I am working on a lot of revisions to the AUP based on user feedback. They will be posted tomorrow.
*
UPDATE:* Revisions will now be more likely Monday or Tuesday. Reviewing user feedback as we go, and will run my changes by the admin team before tossing them live.


----------



## Aden (Jan 24, 2009)

If you've given into the Poser people, I swear to god I'll...

Well, I'll probably be a bit disgruntled.

YEAH. >:C


----------



## Witchiebunny (Jan 24, 2009)

Aden said:


> If you've given into the Poser people, I swear to god I'll...
> 
> Well, I'll probably be a bit disgruntled.
> 
> YEAH. >:C



Oh yes, because heaven forbid Dragoneer listen to the concerns of part of his userbase just because you disagree with them.


----------



## XerxesQados (Jan 24, 2009)

Oh, so now you're going to say avatars should be "at most PG-13" now just so you don't have to make an effort to comply like the rest of us have? Getting my new avatar evaluated by the MPAA was not cheap. And it got a PG the first time; I had to appeal for a PG-13. Is all that effort going to be a waste now?


----------



## Dragoneer (Jan 24, 2009)

XerxesQados said:


> Oh, so now you're going to say avatars should be "at most PG-13" now just so you don't have to make an effort to comply like the rest of us have? Getting my new avatar evaluated by the MPAA was not cheap. And it got a PG the first time; I had to appeal for a PG-13. Is all that effort going to be a waste now?


I am making modifications to the AUP to specifically make your avatars a living hell. But only for you, and you only. Because I hate purple things. =P


----------



## Witchiebunny (Jan 24, 2009)

Dragoneer said:


> I am making modifications to the AUP to specifically make your avatars a living hell. But only for you, and you only. Because I hate purple things. =P



D:


----------



## Cilis (Jan 24, 2009)

I chimed in a bit late in the rendering thread and I hope my disgruntled ranting wasn't too harsh on your eyes...

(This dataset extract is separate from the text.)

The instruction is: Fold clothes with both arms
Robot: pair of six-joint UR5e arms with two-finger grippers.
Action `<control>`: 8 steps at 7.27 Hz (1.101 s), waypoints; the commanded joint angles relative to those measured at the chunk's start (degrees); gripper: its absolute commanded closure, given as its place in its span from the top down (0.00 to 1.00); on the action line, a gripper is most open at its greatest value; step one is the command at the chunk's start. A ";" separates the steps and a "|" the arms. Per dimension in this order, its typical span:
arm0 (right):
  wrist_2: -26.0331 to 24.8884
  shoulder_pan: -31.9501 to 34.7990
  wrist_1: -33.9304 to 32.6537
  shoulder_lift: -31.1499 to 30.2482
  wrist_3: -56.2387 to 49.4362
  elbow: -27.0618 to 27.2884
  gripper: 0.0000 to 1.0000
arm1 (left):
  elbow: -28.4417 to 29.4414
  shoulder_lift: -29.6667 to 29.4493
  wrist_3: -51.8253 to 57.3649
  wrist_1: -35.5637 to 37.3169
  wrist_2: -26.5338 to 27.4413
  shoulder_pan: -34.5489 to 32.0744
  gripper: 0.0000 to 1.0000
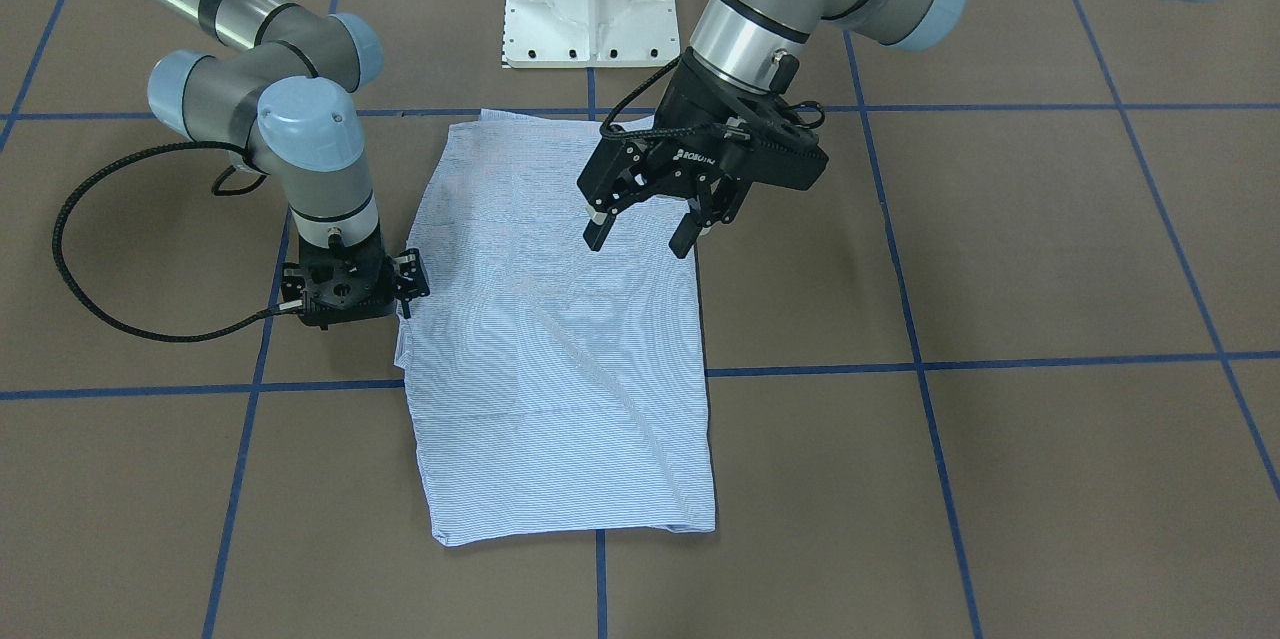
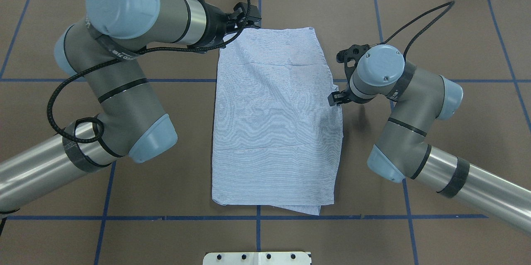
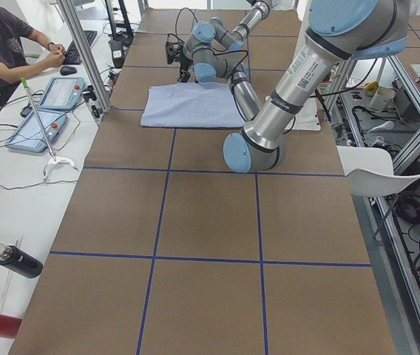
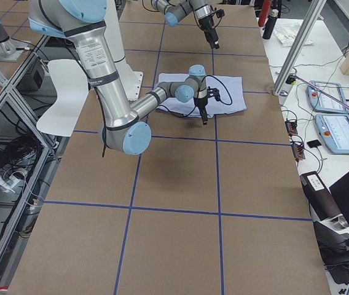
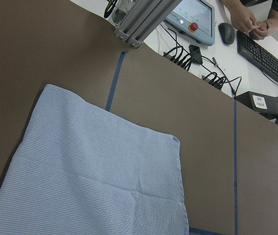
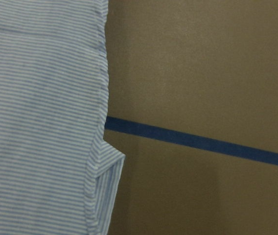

Just remember us render artists are people too, and I have in fact spent more than a week on one shot in SL with trees, shadow, faking sunbeams, setting up six local lights and then getting the fireflies to sit still long enough... it can be harder than people give it credit for and they don't even know how expensive it can get in what you pay per texture upload in that game 

If FA charged by the upload you'd have a lot less users but you'd be rolling in money xD


----------



## Dragoneer (Jan 24, 2009)

Witchiebunny said:


> D:


You're a different kind of purple. =P


----------



## tsawolf (Feb 2, 2009)

Dragoneer said:
			
		

> I am making modifications to the AUP to specifically make your avatars a living hell. But only for you, and you only. Because I hate purple things. =P



But... but... you're purple. *head explodes*


----------



## Quiet269 (Feb 3, 2009)

tsawolf said:


> But... but... you're purple. *head explodes*


He's a different kind of Purple.


----------